# [Exercise requirements]
Find how many lines of the records hold the string "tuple" and reply with only that total.

# [Source material]
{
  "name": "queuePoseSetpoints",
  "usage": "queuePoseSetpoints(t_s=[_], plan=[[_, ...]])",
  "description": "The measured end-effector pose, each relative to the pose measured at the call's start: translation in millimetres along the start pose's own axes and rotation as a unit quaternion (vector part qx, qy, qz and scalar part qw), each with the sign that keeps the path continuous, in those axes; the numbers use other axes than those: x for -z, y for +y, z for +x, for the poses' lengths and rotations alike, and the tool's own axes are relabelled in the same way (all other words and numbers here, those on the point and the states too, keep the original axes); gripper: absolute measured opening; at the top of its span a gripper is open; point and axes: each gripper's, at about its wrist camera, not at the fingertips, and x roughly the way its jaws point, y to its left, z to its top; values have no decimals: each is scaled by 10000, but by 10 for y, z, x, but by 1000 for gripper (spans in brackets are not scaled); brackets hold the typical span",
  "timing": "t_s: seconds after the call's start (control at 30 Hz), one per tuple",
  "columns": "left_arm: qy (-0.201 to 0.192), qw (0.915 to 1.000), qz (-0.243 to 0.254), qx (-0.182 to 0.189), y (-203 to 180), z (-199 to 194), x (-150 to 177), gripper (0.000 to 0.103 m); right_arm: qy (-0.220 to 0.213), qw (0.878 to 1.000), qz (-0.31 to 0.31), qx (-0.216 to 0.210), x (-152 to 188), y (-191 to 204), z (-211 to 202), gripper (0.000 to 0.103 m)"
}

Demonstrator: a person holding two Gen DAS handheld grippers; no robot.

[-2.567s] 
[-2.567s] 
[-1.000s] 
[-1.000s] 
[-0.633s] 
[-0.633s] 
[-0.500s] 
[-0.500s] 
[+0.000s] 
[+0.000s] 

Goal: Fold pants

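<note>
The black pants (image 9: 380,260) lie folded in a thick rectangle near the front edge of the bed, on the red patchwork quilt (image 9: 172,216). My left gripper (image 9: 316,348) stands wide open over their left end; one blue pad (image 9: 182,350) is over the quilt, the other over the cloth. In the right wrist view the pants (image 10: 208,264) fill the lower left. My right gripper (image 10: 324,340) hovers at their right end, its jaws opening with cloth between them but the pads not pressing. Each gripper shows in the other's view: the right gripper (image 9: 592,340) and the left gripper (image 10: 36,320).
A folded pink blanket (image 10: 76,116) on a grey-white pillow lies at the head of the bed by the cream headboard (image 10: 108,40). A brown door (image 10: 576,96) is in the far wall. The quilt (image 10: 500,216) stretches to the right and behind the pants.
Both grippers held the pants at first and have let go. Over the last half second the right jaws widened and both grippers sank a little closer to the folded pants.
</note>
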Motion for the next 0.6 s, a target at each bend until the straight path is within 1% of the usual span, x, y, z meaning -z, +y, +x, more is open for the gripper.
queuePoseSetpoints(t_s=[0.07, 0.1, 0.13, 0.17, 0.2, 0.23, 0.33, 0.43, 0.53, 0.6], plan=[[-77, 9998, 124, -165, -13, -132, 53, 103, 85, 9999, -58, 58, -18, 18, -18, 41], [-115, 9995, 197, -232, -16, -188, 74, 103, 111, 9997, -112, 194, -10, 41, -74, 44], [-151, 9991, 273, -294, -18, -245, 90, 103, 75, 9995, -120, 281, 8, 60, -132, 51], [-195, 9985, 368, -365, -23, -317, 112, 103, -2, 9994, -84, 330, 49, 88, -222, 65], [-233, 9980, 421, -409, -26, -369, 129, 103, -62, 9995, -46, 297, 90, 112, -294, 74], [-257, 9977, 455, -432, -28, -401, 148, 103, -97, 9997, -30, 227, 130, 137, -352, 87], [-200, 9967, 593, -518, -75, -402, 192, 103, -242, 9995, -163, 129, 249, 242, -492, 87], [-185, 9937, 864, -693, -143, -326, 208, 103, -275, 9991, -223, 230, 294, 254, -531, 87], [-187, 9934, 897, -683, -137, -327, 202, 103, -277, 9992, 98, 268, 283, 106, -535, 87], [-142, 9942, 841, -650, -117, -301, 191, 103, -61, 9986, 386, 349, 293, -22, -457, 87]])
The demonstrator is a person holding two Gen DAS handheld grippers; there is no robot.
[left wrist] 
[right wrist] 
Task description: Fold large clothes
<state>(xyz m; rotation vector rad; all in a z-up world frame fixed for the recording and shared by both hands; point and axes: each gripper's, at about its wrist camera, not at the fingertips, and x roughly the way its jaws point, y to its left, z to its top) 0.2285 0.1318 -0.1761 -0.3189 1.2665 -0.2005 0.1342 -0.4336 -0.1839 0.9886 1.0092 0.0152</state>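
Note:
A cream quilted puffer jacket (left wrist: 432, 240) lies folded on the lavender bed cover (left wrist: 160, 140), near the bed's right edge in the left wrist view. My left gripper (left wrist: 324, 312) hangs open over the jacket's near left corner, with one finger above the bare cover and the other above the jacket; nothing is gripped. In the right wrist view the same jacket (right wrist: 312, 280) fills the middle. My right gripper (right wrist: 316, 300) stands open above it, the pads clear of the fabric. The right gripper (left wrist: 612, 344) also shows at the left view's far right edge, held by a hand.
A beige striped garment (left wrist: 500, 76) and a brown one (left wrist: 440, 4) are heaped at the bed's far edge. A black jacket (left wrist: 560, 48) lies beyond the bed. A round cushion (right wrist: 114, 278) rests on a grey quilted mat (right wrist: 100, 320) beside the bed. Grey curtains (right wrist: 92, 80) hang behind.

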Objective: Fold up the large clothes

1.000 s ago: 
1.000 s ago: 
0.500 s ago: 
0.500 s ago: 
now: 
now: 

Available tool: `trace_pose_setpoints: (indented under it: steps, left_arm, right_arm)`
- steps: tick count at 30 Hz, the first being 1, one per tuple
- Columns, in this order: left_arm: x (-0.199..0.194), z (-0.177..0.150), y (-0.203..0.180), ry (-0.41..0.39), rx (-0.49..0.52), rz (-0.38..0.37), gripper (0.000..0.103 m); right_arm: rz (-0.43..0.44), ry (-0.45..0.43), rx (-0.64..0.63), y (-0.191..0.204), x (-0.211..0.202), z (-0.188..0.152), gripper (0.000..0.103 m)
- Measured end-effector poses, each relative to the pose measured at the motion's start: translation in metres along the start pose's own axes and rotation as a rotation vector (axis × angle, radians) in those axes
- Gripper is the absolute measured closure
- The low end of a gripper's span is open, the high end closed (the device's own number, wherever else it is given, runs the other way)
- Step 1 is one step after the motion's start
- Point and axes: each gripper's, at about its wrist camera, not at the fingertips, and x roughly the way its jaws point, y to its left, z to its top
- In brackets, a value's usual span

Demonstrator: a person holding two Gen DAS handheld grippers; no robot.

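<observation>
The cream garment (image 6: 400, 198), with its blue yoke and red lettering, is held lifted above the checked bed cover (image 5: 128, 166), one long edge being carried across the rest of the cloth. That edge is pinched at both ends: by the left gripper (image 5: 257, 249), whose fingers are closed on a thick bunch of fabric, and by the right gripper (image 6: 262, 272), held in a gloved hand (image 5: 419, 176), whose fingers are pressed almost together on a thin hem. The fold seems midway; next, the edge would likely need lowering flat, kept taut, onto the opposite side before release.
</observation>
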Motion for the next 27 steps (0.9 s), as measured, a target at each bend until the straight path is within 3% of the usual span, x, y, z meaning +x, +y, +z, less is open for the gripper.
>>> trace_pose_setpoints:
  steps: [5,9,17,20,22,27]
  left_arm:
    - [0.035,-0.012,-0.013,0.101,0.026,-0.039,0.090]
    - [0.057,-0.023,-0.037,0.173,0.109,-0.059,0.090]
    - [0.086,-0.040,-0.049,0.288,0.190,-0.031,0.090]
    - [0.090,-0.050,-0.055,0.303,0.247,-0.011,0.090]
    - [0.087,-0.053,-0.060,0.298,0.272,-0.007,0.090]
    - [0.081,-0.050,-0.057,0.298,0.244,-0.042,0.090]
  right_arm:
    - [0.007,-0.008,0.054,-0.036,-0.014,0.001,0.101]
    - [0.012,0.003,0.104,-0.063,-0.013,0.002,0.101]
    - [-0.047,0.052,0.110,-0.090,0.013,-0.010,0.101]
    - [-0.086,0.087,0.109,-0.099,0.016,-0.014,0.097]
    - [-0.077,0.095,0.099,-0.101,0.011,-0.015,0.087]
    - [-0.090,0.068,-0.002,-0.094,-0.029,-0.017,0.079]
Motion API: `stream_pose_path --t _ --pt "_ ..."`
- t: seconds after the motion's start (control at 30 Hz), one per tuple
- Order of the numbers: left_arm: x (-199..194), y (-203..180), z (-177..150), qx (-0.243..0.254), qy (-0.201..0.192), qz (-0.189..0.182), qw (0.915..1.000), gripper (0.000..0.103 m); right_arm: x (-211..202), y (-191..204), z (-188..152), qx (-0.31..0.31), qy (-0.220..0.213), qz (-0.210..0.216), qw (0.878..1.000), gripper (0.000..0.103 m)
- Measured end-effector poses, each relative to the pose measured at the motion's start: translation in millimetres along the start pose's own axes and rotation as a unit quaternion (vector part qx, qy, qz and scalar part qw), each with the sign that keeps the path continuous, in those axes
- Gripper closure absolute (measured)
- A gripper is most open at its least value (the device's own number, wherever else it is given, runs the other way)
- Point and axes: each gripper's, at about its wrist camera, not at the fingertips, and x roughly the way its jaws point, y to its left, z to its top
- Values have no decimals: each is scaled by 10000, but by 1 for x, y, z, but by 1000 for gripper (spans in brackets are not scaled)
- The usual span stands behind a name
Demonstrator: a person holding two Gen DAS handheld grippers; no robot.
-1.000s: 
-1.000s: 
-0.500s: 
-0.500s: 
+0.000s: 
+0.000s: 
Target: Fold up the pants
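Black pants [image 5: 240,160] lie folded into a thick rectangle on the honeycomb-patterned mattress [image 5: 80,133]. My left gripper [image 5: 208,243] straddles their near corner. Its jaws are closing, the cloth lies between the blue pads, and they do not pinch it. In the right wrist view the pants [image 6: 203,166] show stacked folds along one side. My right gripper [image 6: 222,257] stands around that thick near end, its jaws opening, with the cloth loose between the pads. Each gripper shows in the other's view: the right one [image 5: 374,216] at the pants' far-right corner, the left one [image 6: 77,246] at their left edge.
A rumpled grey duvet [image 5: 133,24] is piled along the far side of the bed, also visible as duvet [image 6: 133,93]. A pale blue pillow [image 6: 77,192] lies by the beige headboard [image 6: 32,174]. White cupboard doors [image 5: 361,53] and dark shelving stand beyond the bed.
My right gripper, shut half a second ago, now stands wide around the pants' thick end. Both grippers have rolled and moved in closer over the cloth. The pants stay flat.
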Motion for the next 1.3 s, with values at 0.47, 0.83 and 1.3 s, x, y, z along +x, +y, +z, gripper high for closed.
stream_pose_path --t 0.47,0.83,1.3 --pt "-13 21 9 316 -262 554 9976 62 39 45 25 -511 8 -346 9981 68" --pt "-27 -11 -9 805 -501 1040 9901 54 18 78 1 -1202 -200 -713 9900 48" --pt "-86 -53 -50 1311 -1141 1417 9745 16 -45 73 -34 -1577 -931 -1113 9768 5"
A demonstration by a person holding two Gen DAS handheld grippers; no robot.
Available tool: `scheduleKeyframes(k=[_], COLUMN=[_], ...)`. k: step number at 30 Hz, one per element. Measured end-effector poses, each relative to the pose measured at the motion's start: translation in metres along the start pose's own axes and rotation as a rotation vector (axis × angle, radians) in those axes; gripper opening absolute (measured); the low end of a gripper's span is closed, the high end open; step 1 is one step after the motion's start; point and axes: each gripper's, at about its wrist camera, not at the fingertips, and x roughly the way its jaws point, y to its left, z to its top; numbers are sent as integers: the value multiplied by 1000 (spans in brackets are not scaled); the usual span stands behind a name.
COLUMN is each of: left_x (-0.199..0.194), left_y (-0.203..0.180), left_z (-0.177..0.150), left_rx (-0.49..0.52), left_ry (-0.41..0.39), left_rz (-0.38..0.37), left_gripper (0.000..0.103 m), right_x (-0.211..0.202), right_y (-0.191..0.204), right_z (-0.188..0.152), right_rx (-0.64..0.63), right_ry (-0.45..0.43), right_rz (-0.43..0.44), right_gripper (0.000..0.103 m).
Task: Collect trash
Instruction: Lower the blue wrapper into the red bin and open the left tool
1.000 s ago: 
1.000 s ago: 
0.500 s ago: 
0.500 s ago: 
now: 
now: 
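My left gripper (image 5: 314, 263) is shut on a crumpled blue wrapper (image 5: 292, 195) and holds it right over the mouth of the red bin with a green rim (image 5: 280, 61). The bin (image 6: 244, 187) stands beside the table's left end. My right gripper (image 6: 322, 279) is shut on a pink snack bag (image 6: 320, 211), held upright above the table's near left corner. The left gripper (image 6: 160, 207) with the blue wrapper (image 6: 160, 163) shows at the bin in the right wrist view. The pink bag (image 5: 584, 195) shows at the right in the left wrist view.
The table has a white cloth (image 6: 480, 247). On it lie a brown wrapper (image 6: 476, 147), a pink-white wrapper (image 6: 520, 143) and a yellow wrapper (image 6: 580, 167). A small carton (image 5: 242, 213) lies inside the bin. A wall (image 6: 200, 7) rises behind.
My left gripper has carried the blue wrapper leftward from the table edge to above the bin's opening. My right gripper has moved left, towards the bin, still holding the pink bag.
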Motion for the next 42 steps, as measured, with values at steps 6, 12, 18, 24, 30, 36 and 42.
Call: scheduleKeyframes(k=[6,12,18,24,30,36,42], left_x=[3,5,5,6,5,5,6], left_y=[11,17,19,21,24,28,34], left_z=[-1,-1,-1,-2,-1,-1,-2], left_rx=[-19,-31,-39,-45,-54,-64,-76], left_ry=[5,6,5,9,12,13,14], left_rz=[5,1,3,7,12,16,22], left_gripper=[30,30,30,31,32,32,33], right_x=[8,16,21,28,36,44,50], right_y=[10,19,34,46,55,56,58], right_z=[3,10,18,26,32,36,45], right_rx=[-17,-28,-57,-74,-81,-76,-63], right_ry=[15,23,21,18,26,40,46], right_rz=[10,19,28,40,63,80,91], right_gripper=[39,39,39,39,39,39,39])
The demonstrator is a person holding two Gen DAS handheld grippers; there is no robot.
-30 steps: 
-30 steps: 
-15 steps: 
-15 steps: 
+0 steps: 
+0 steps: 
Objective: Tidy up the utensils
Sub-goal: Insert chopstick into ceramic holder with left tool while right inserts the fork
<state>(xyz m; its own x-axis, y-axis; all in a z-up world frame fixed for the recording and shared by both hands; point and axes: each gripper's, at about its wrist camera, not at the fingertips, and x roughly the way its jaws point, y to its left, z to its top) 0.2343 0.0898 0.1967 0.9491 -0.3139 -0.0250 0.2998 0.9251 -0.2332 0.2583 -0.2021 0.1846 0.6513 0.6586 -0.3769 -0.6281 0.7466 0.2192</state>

# [Problem solution]
3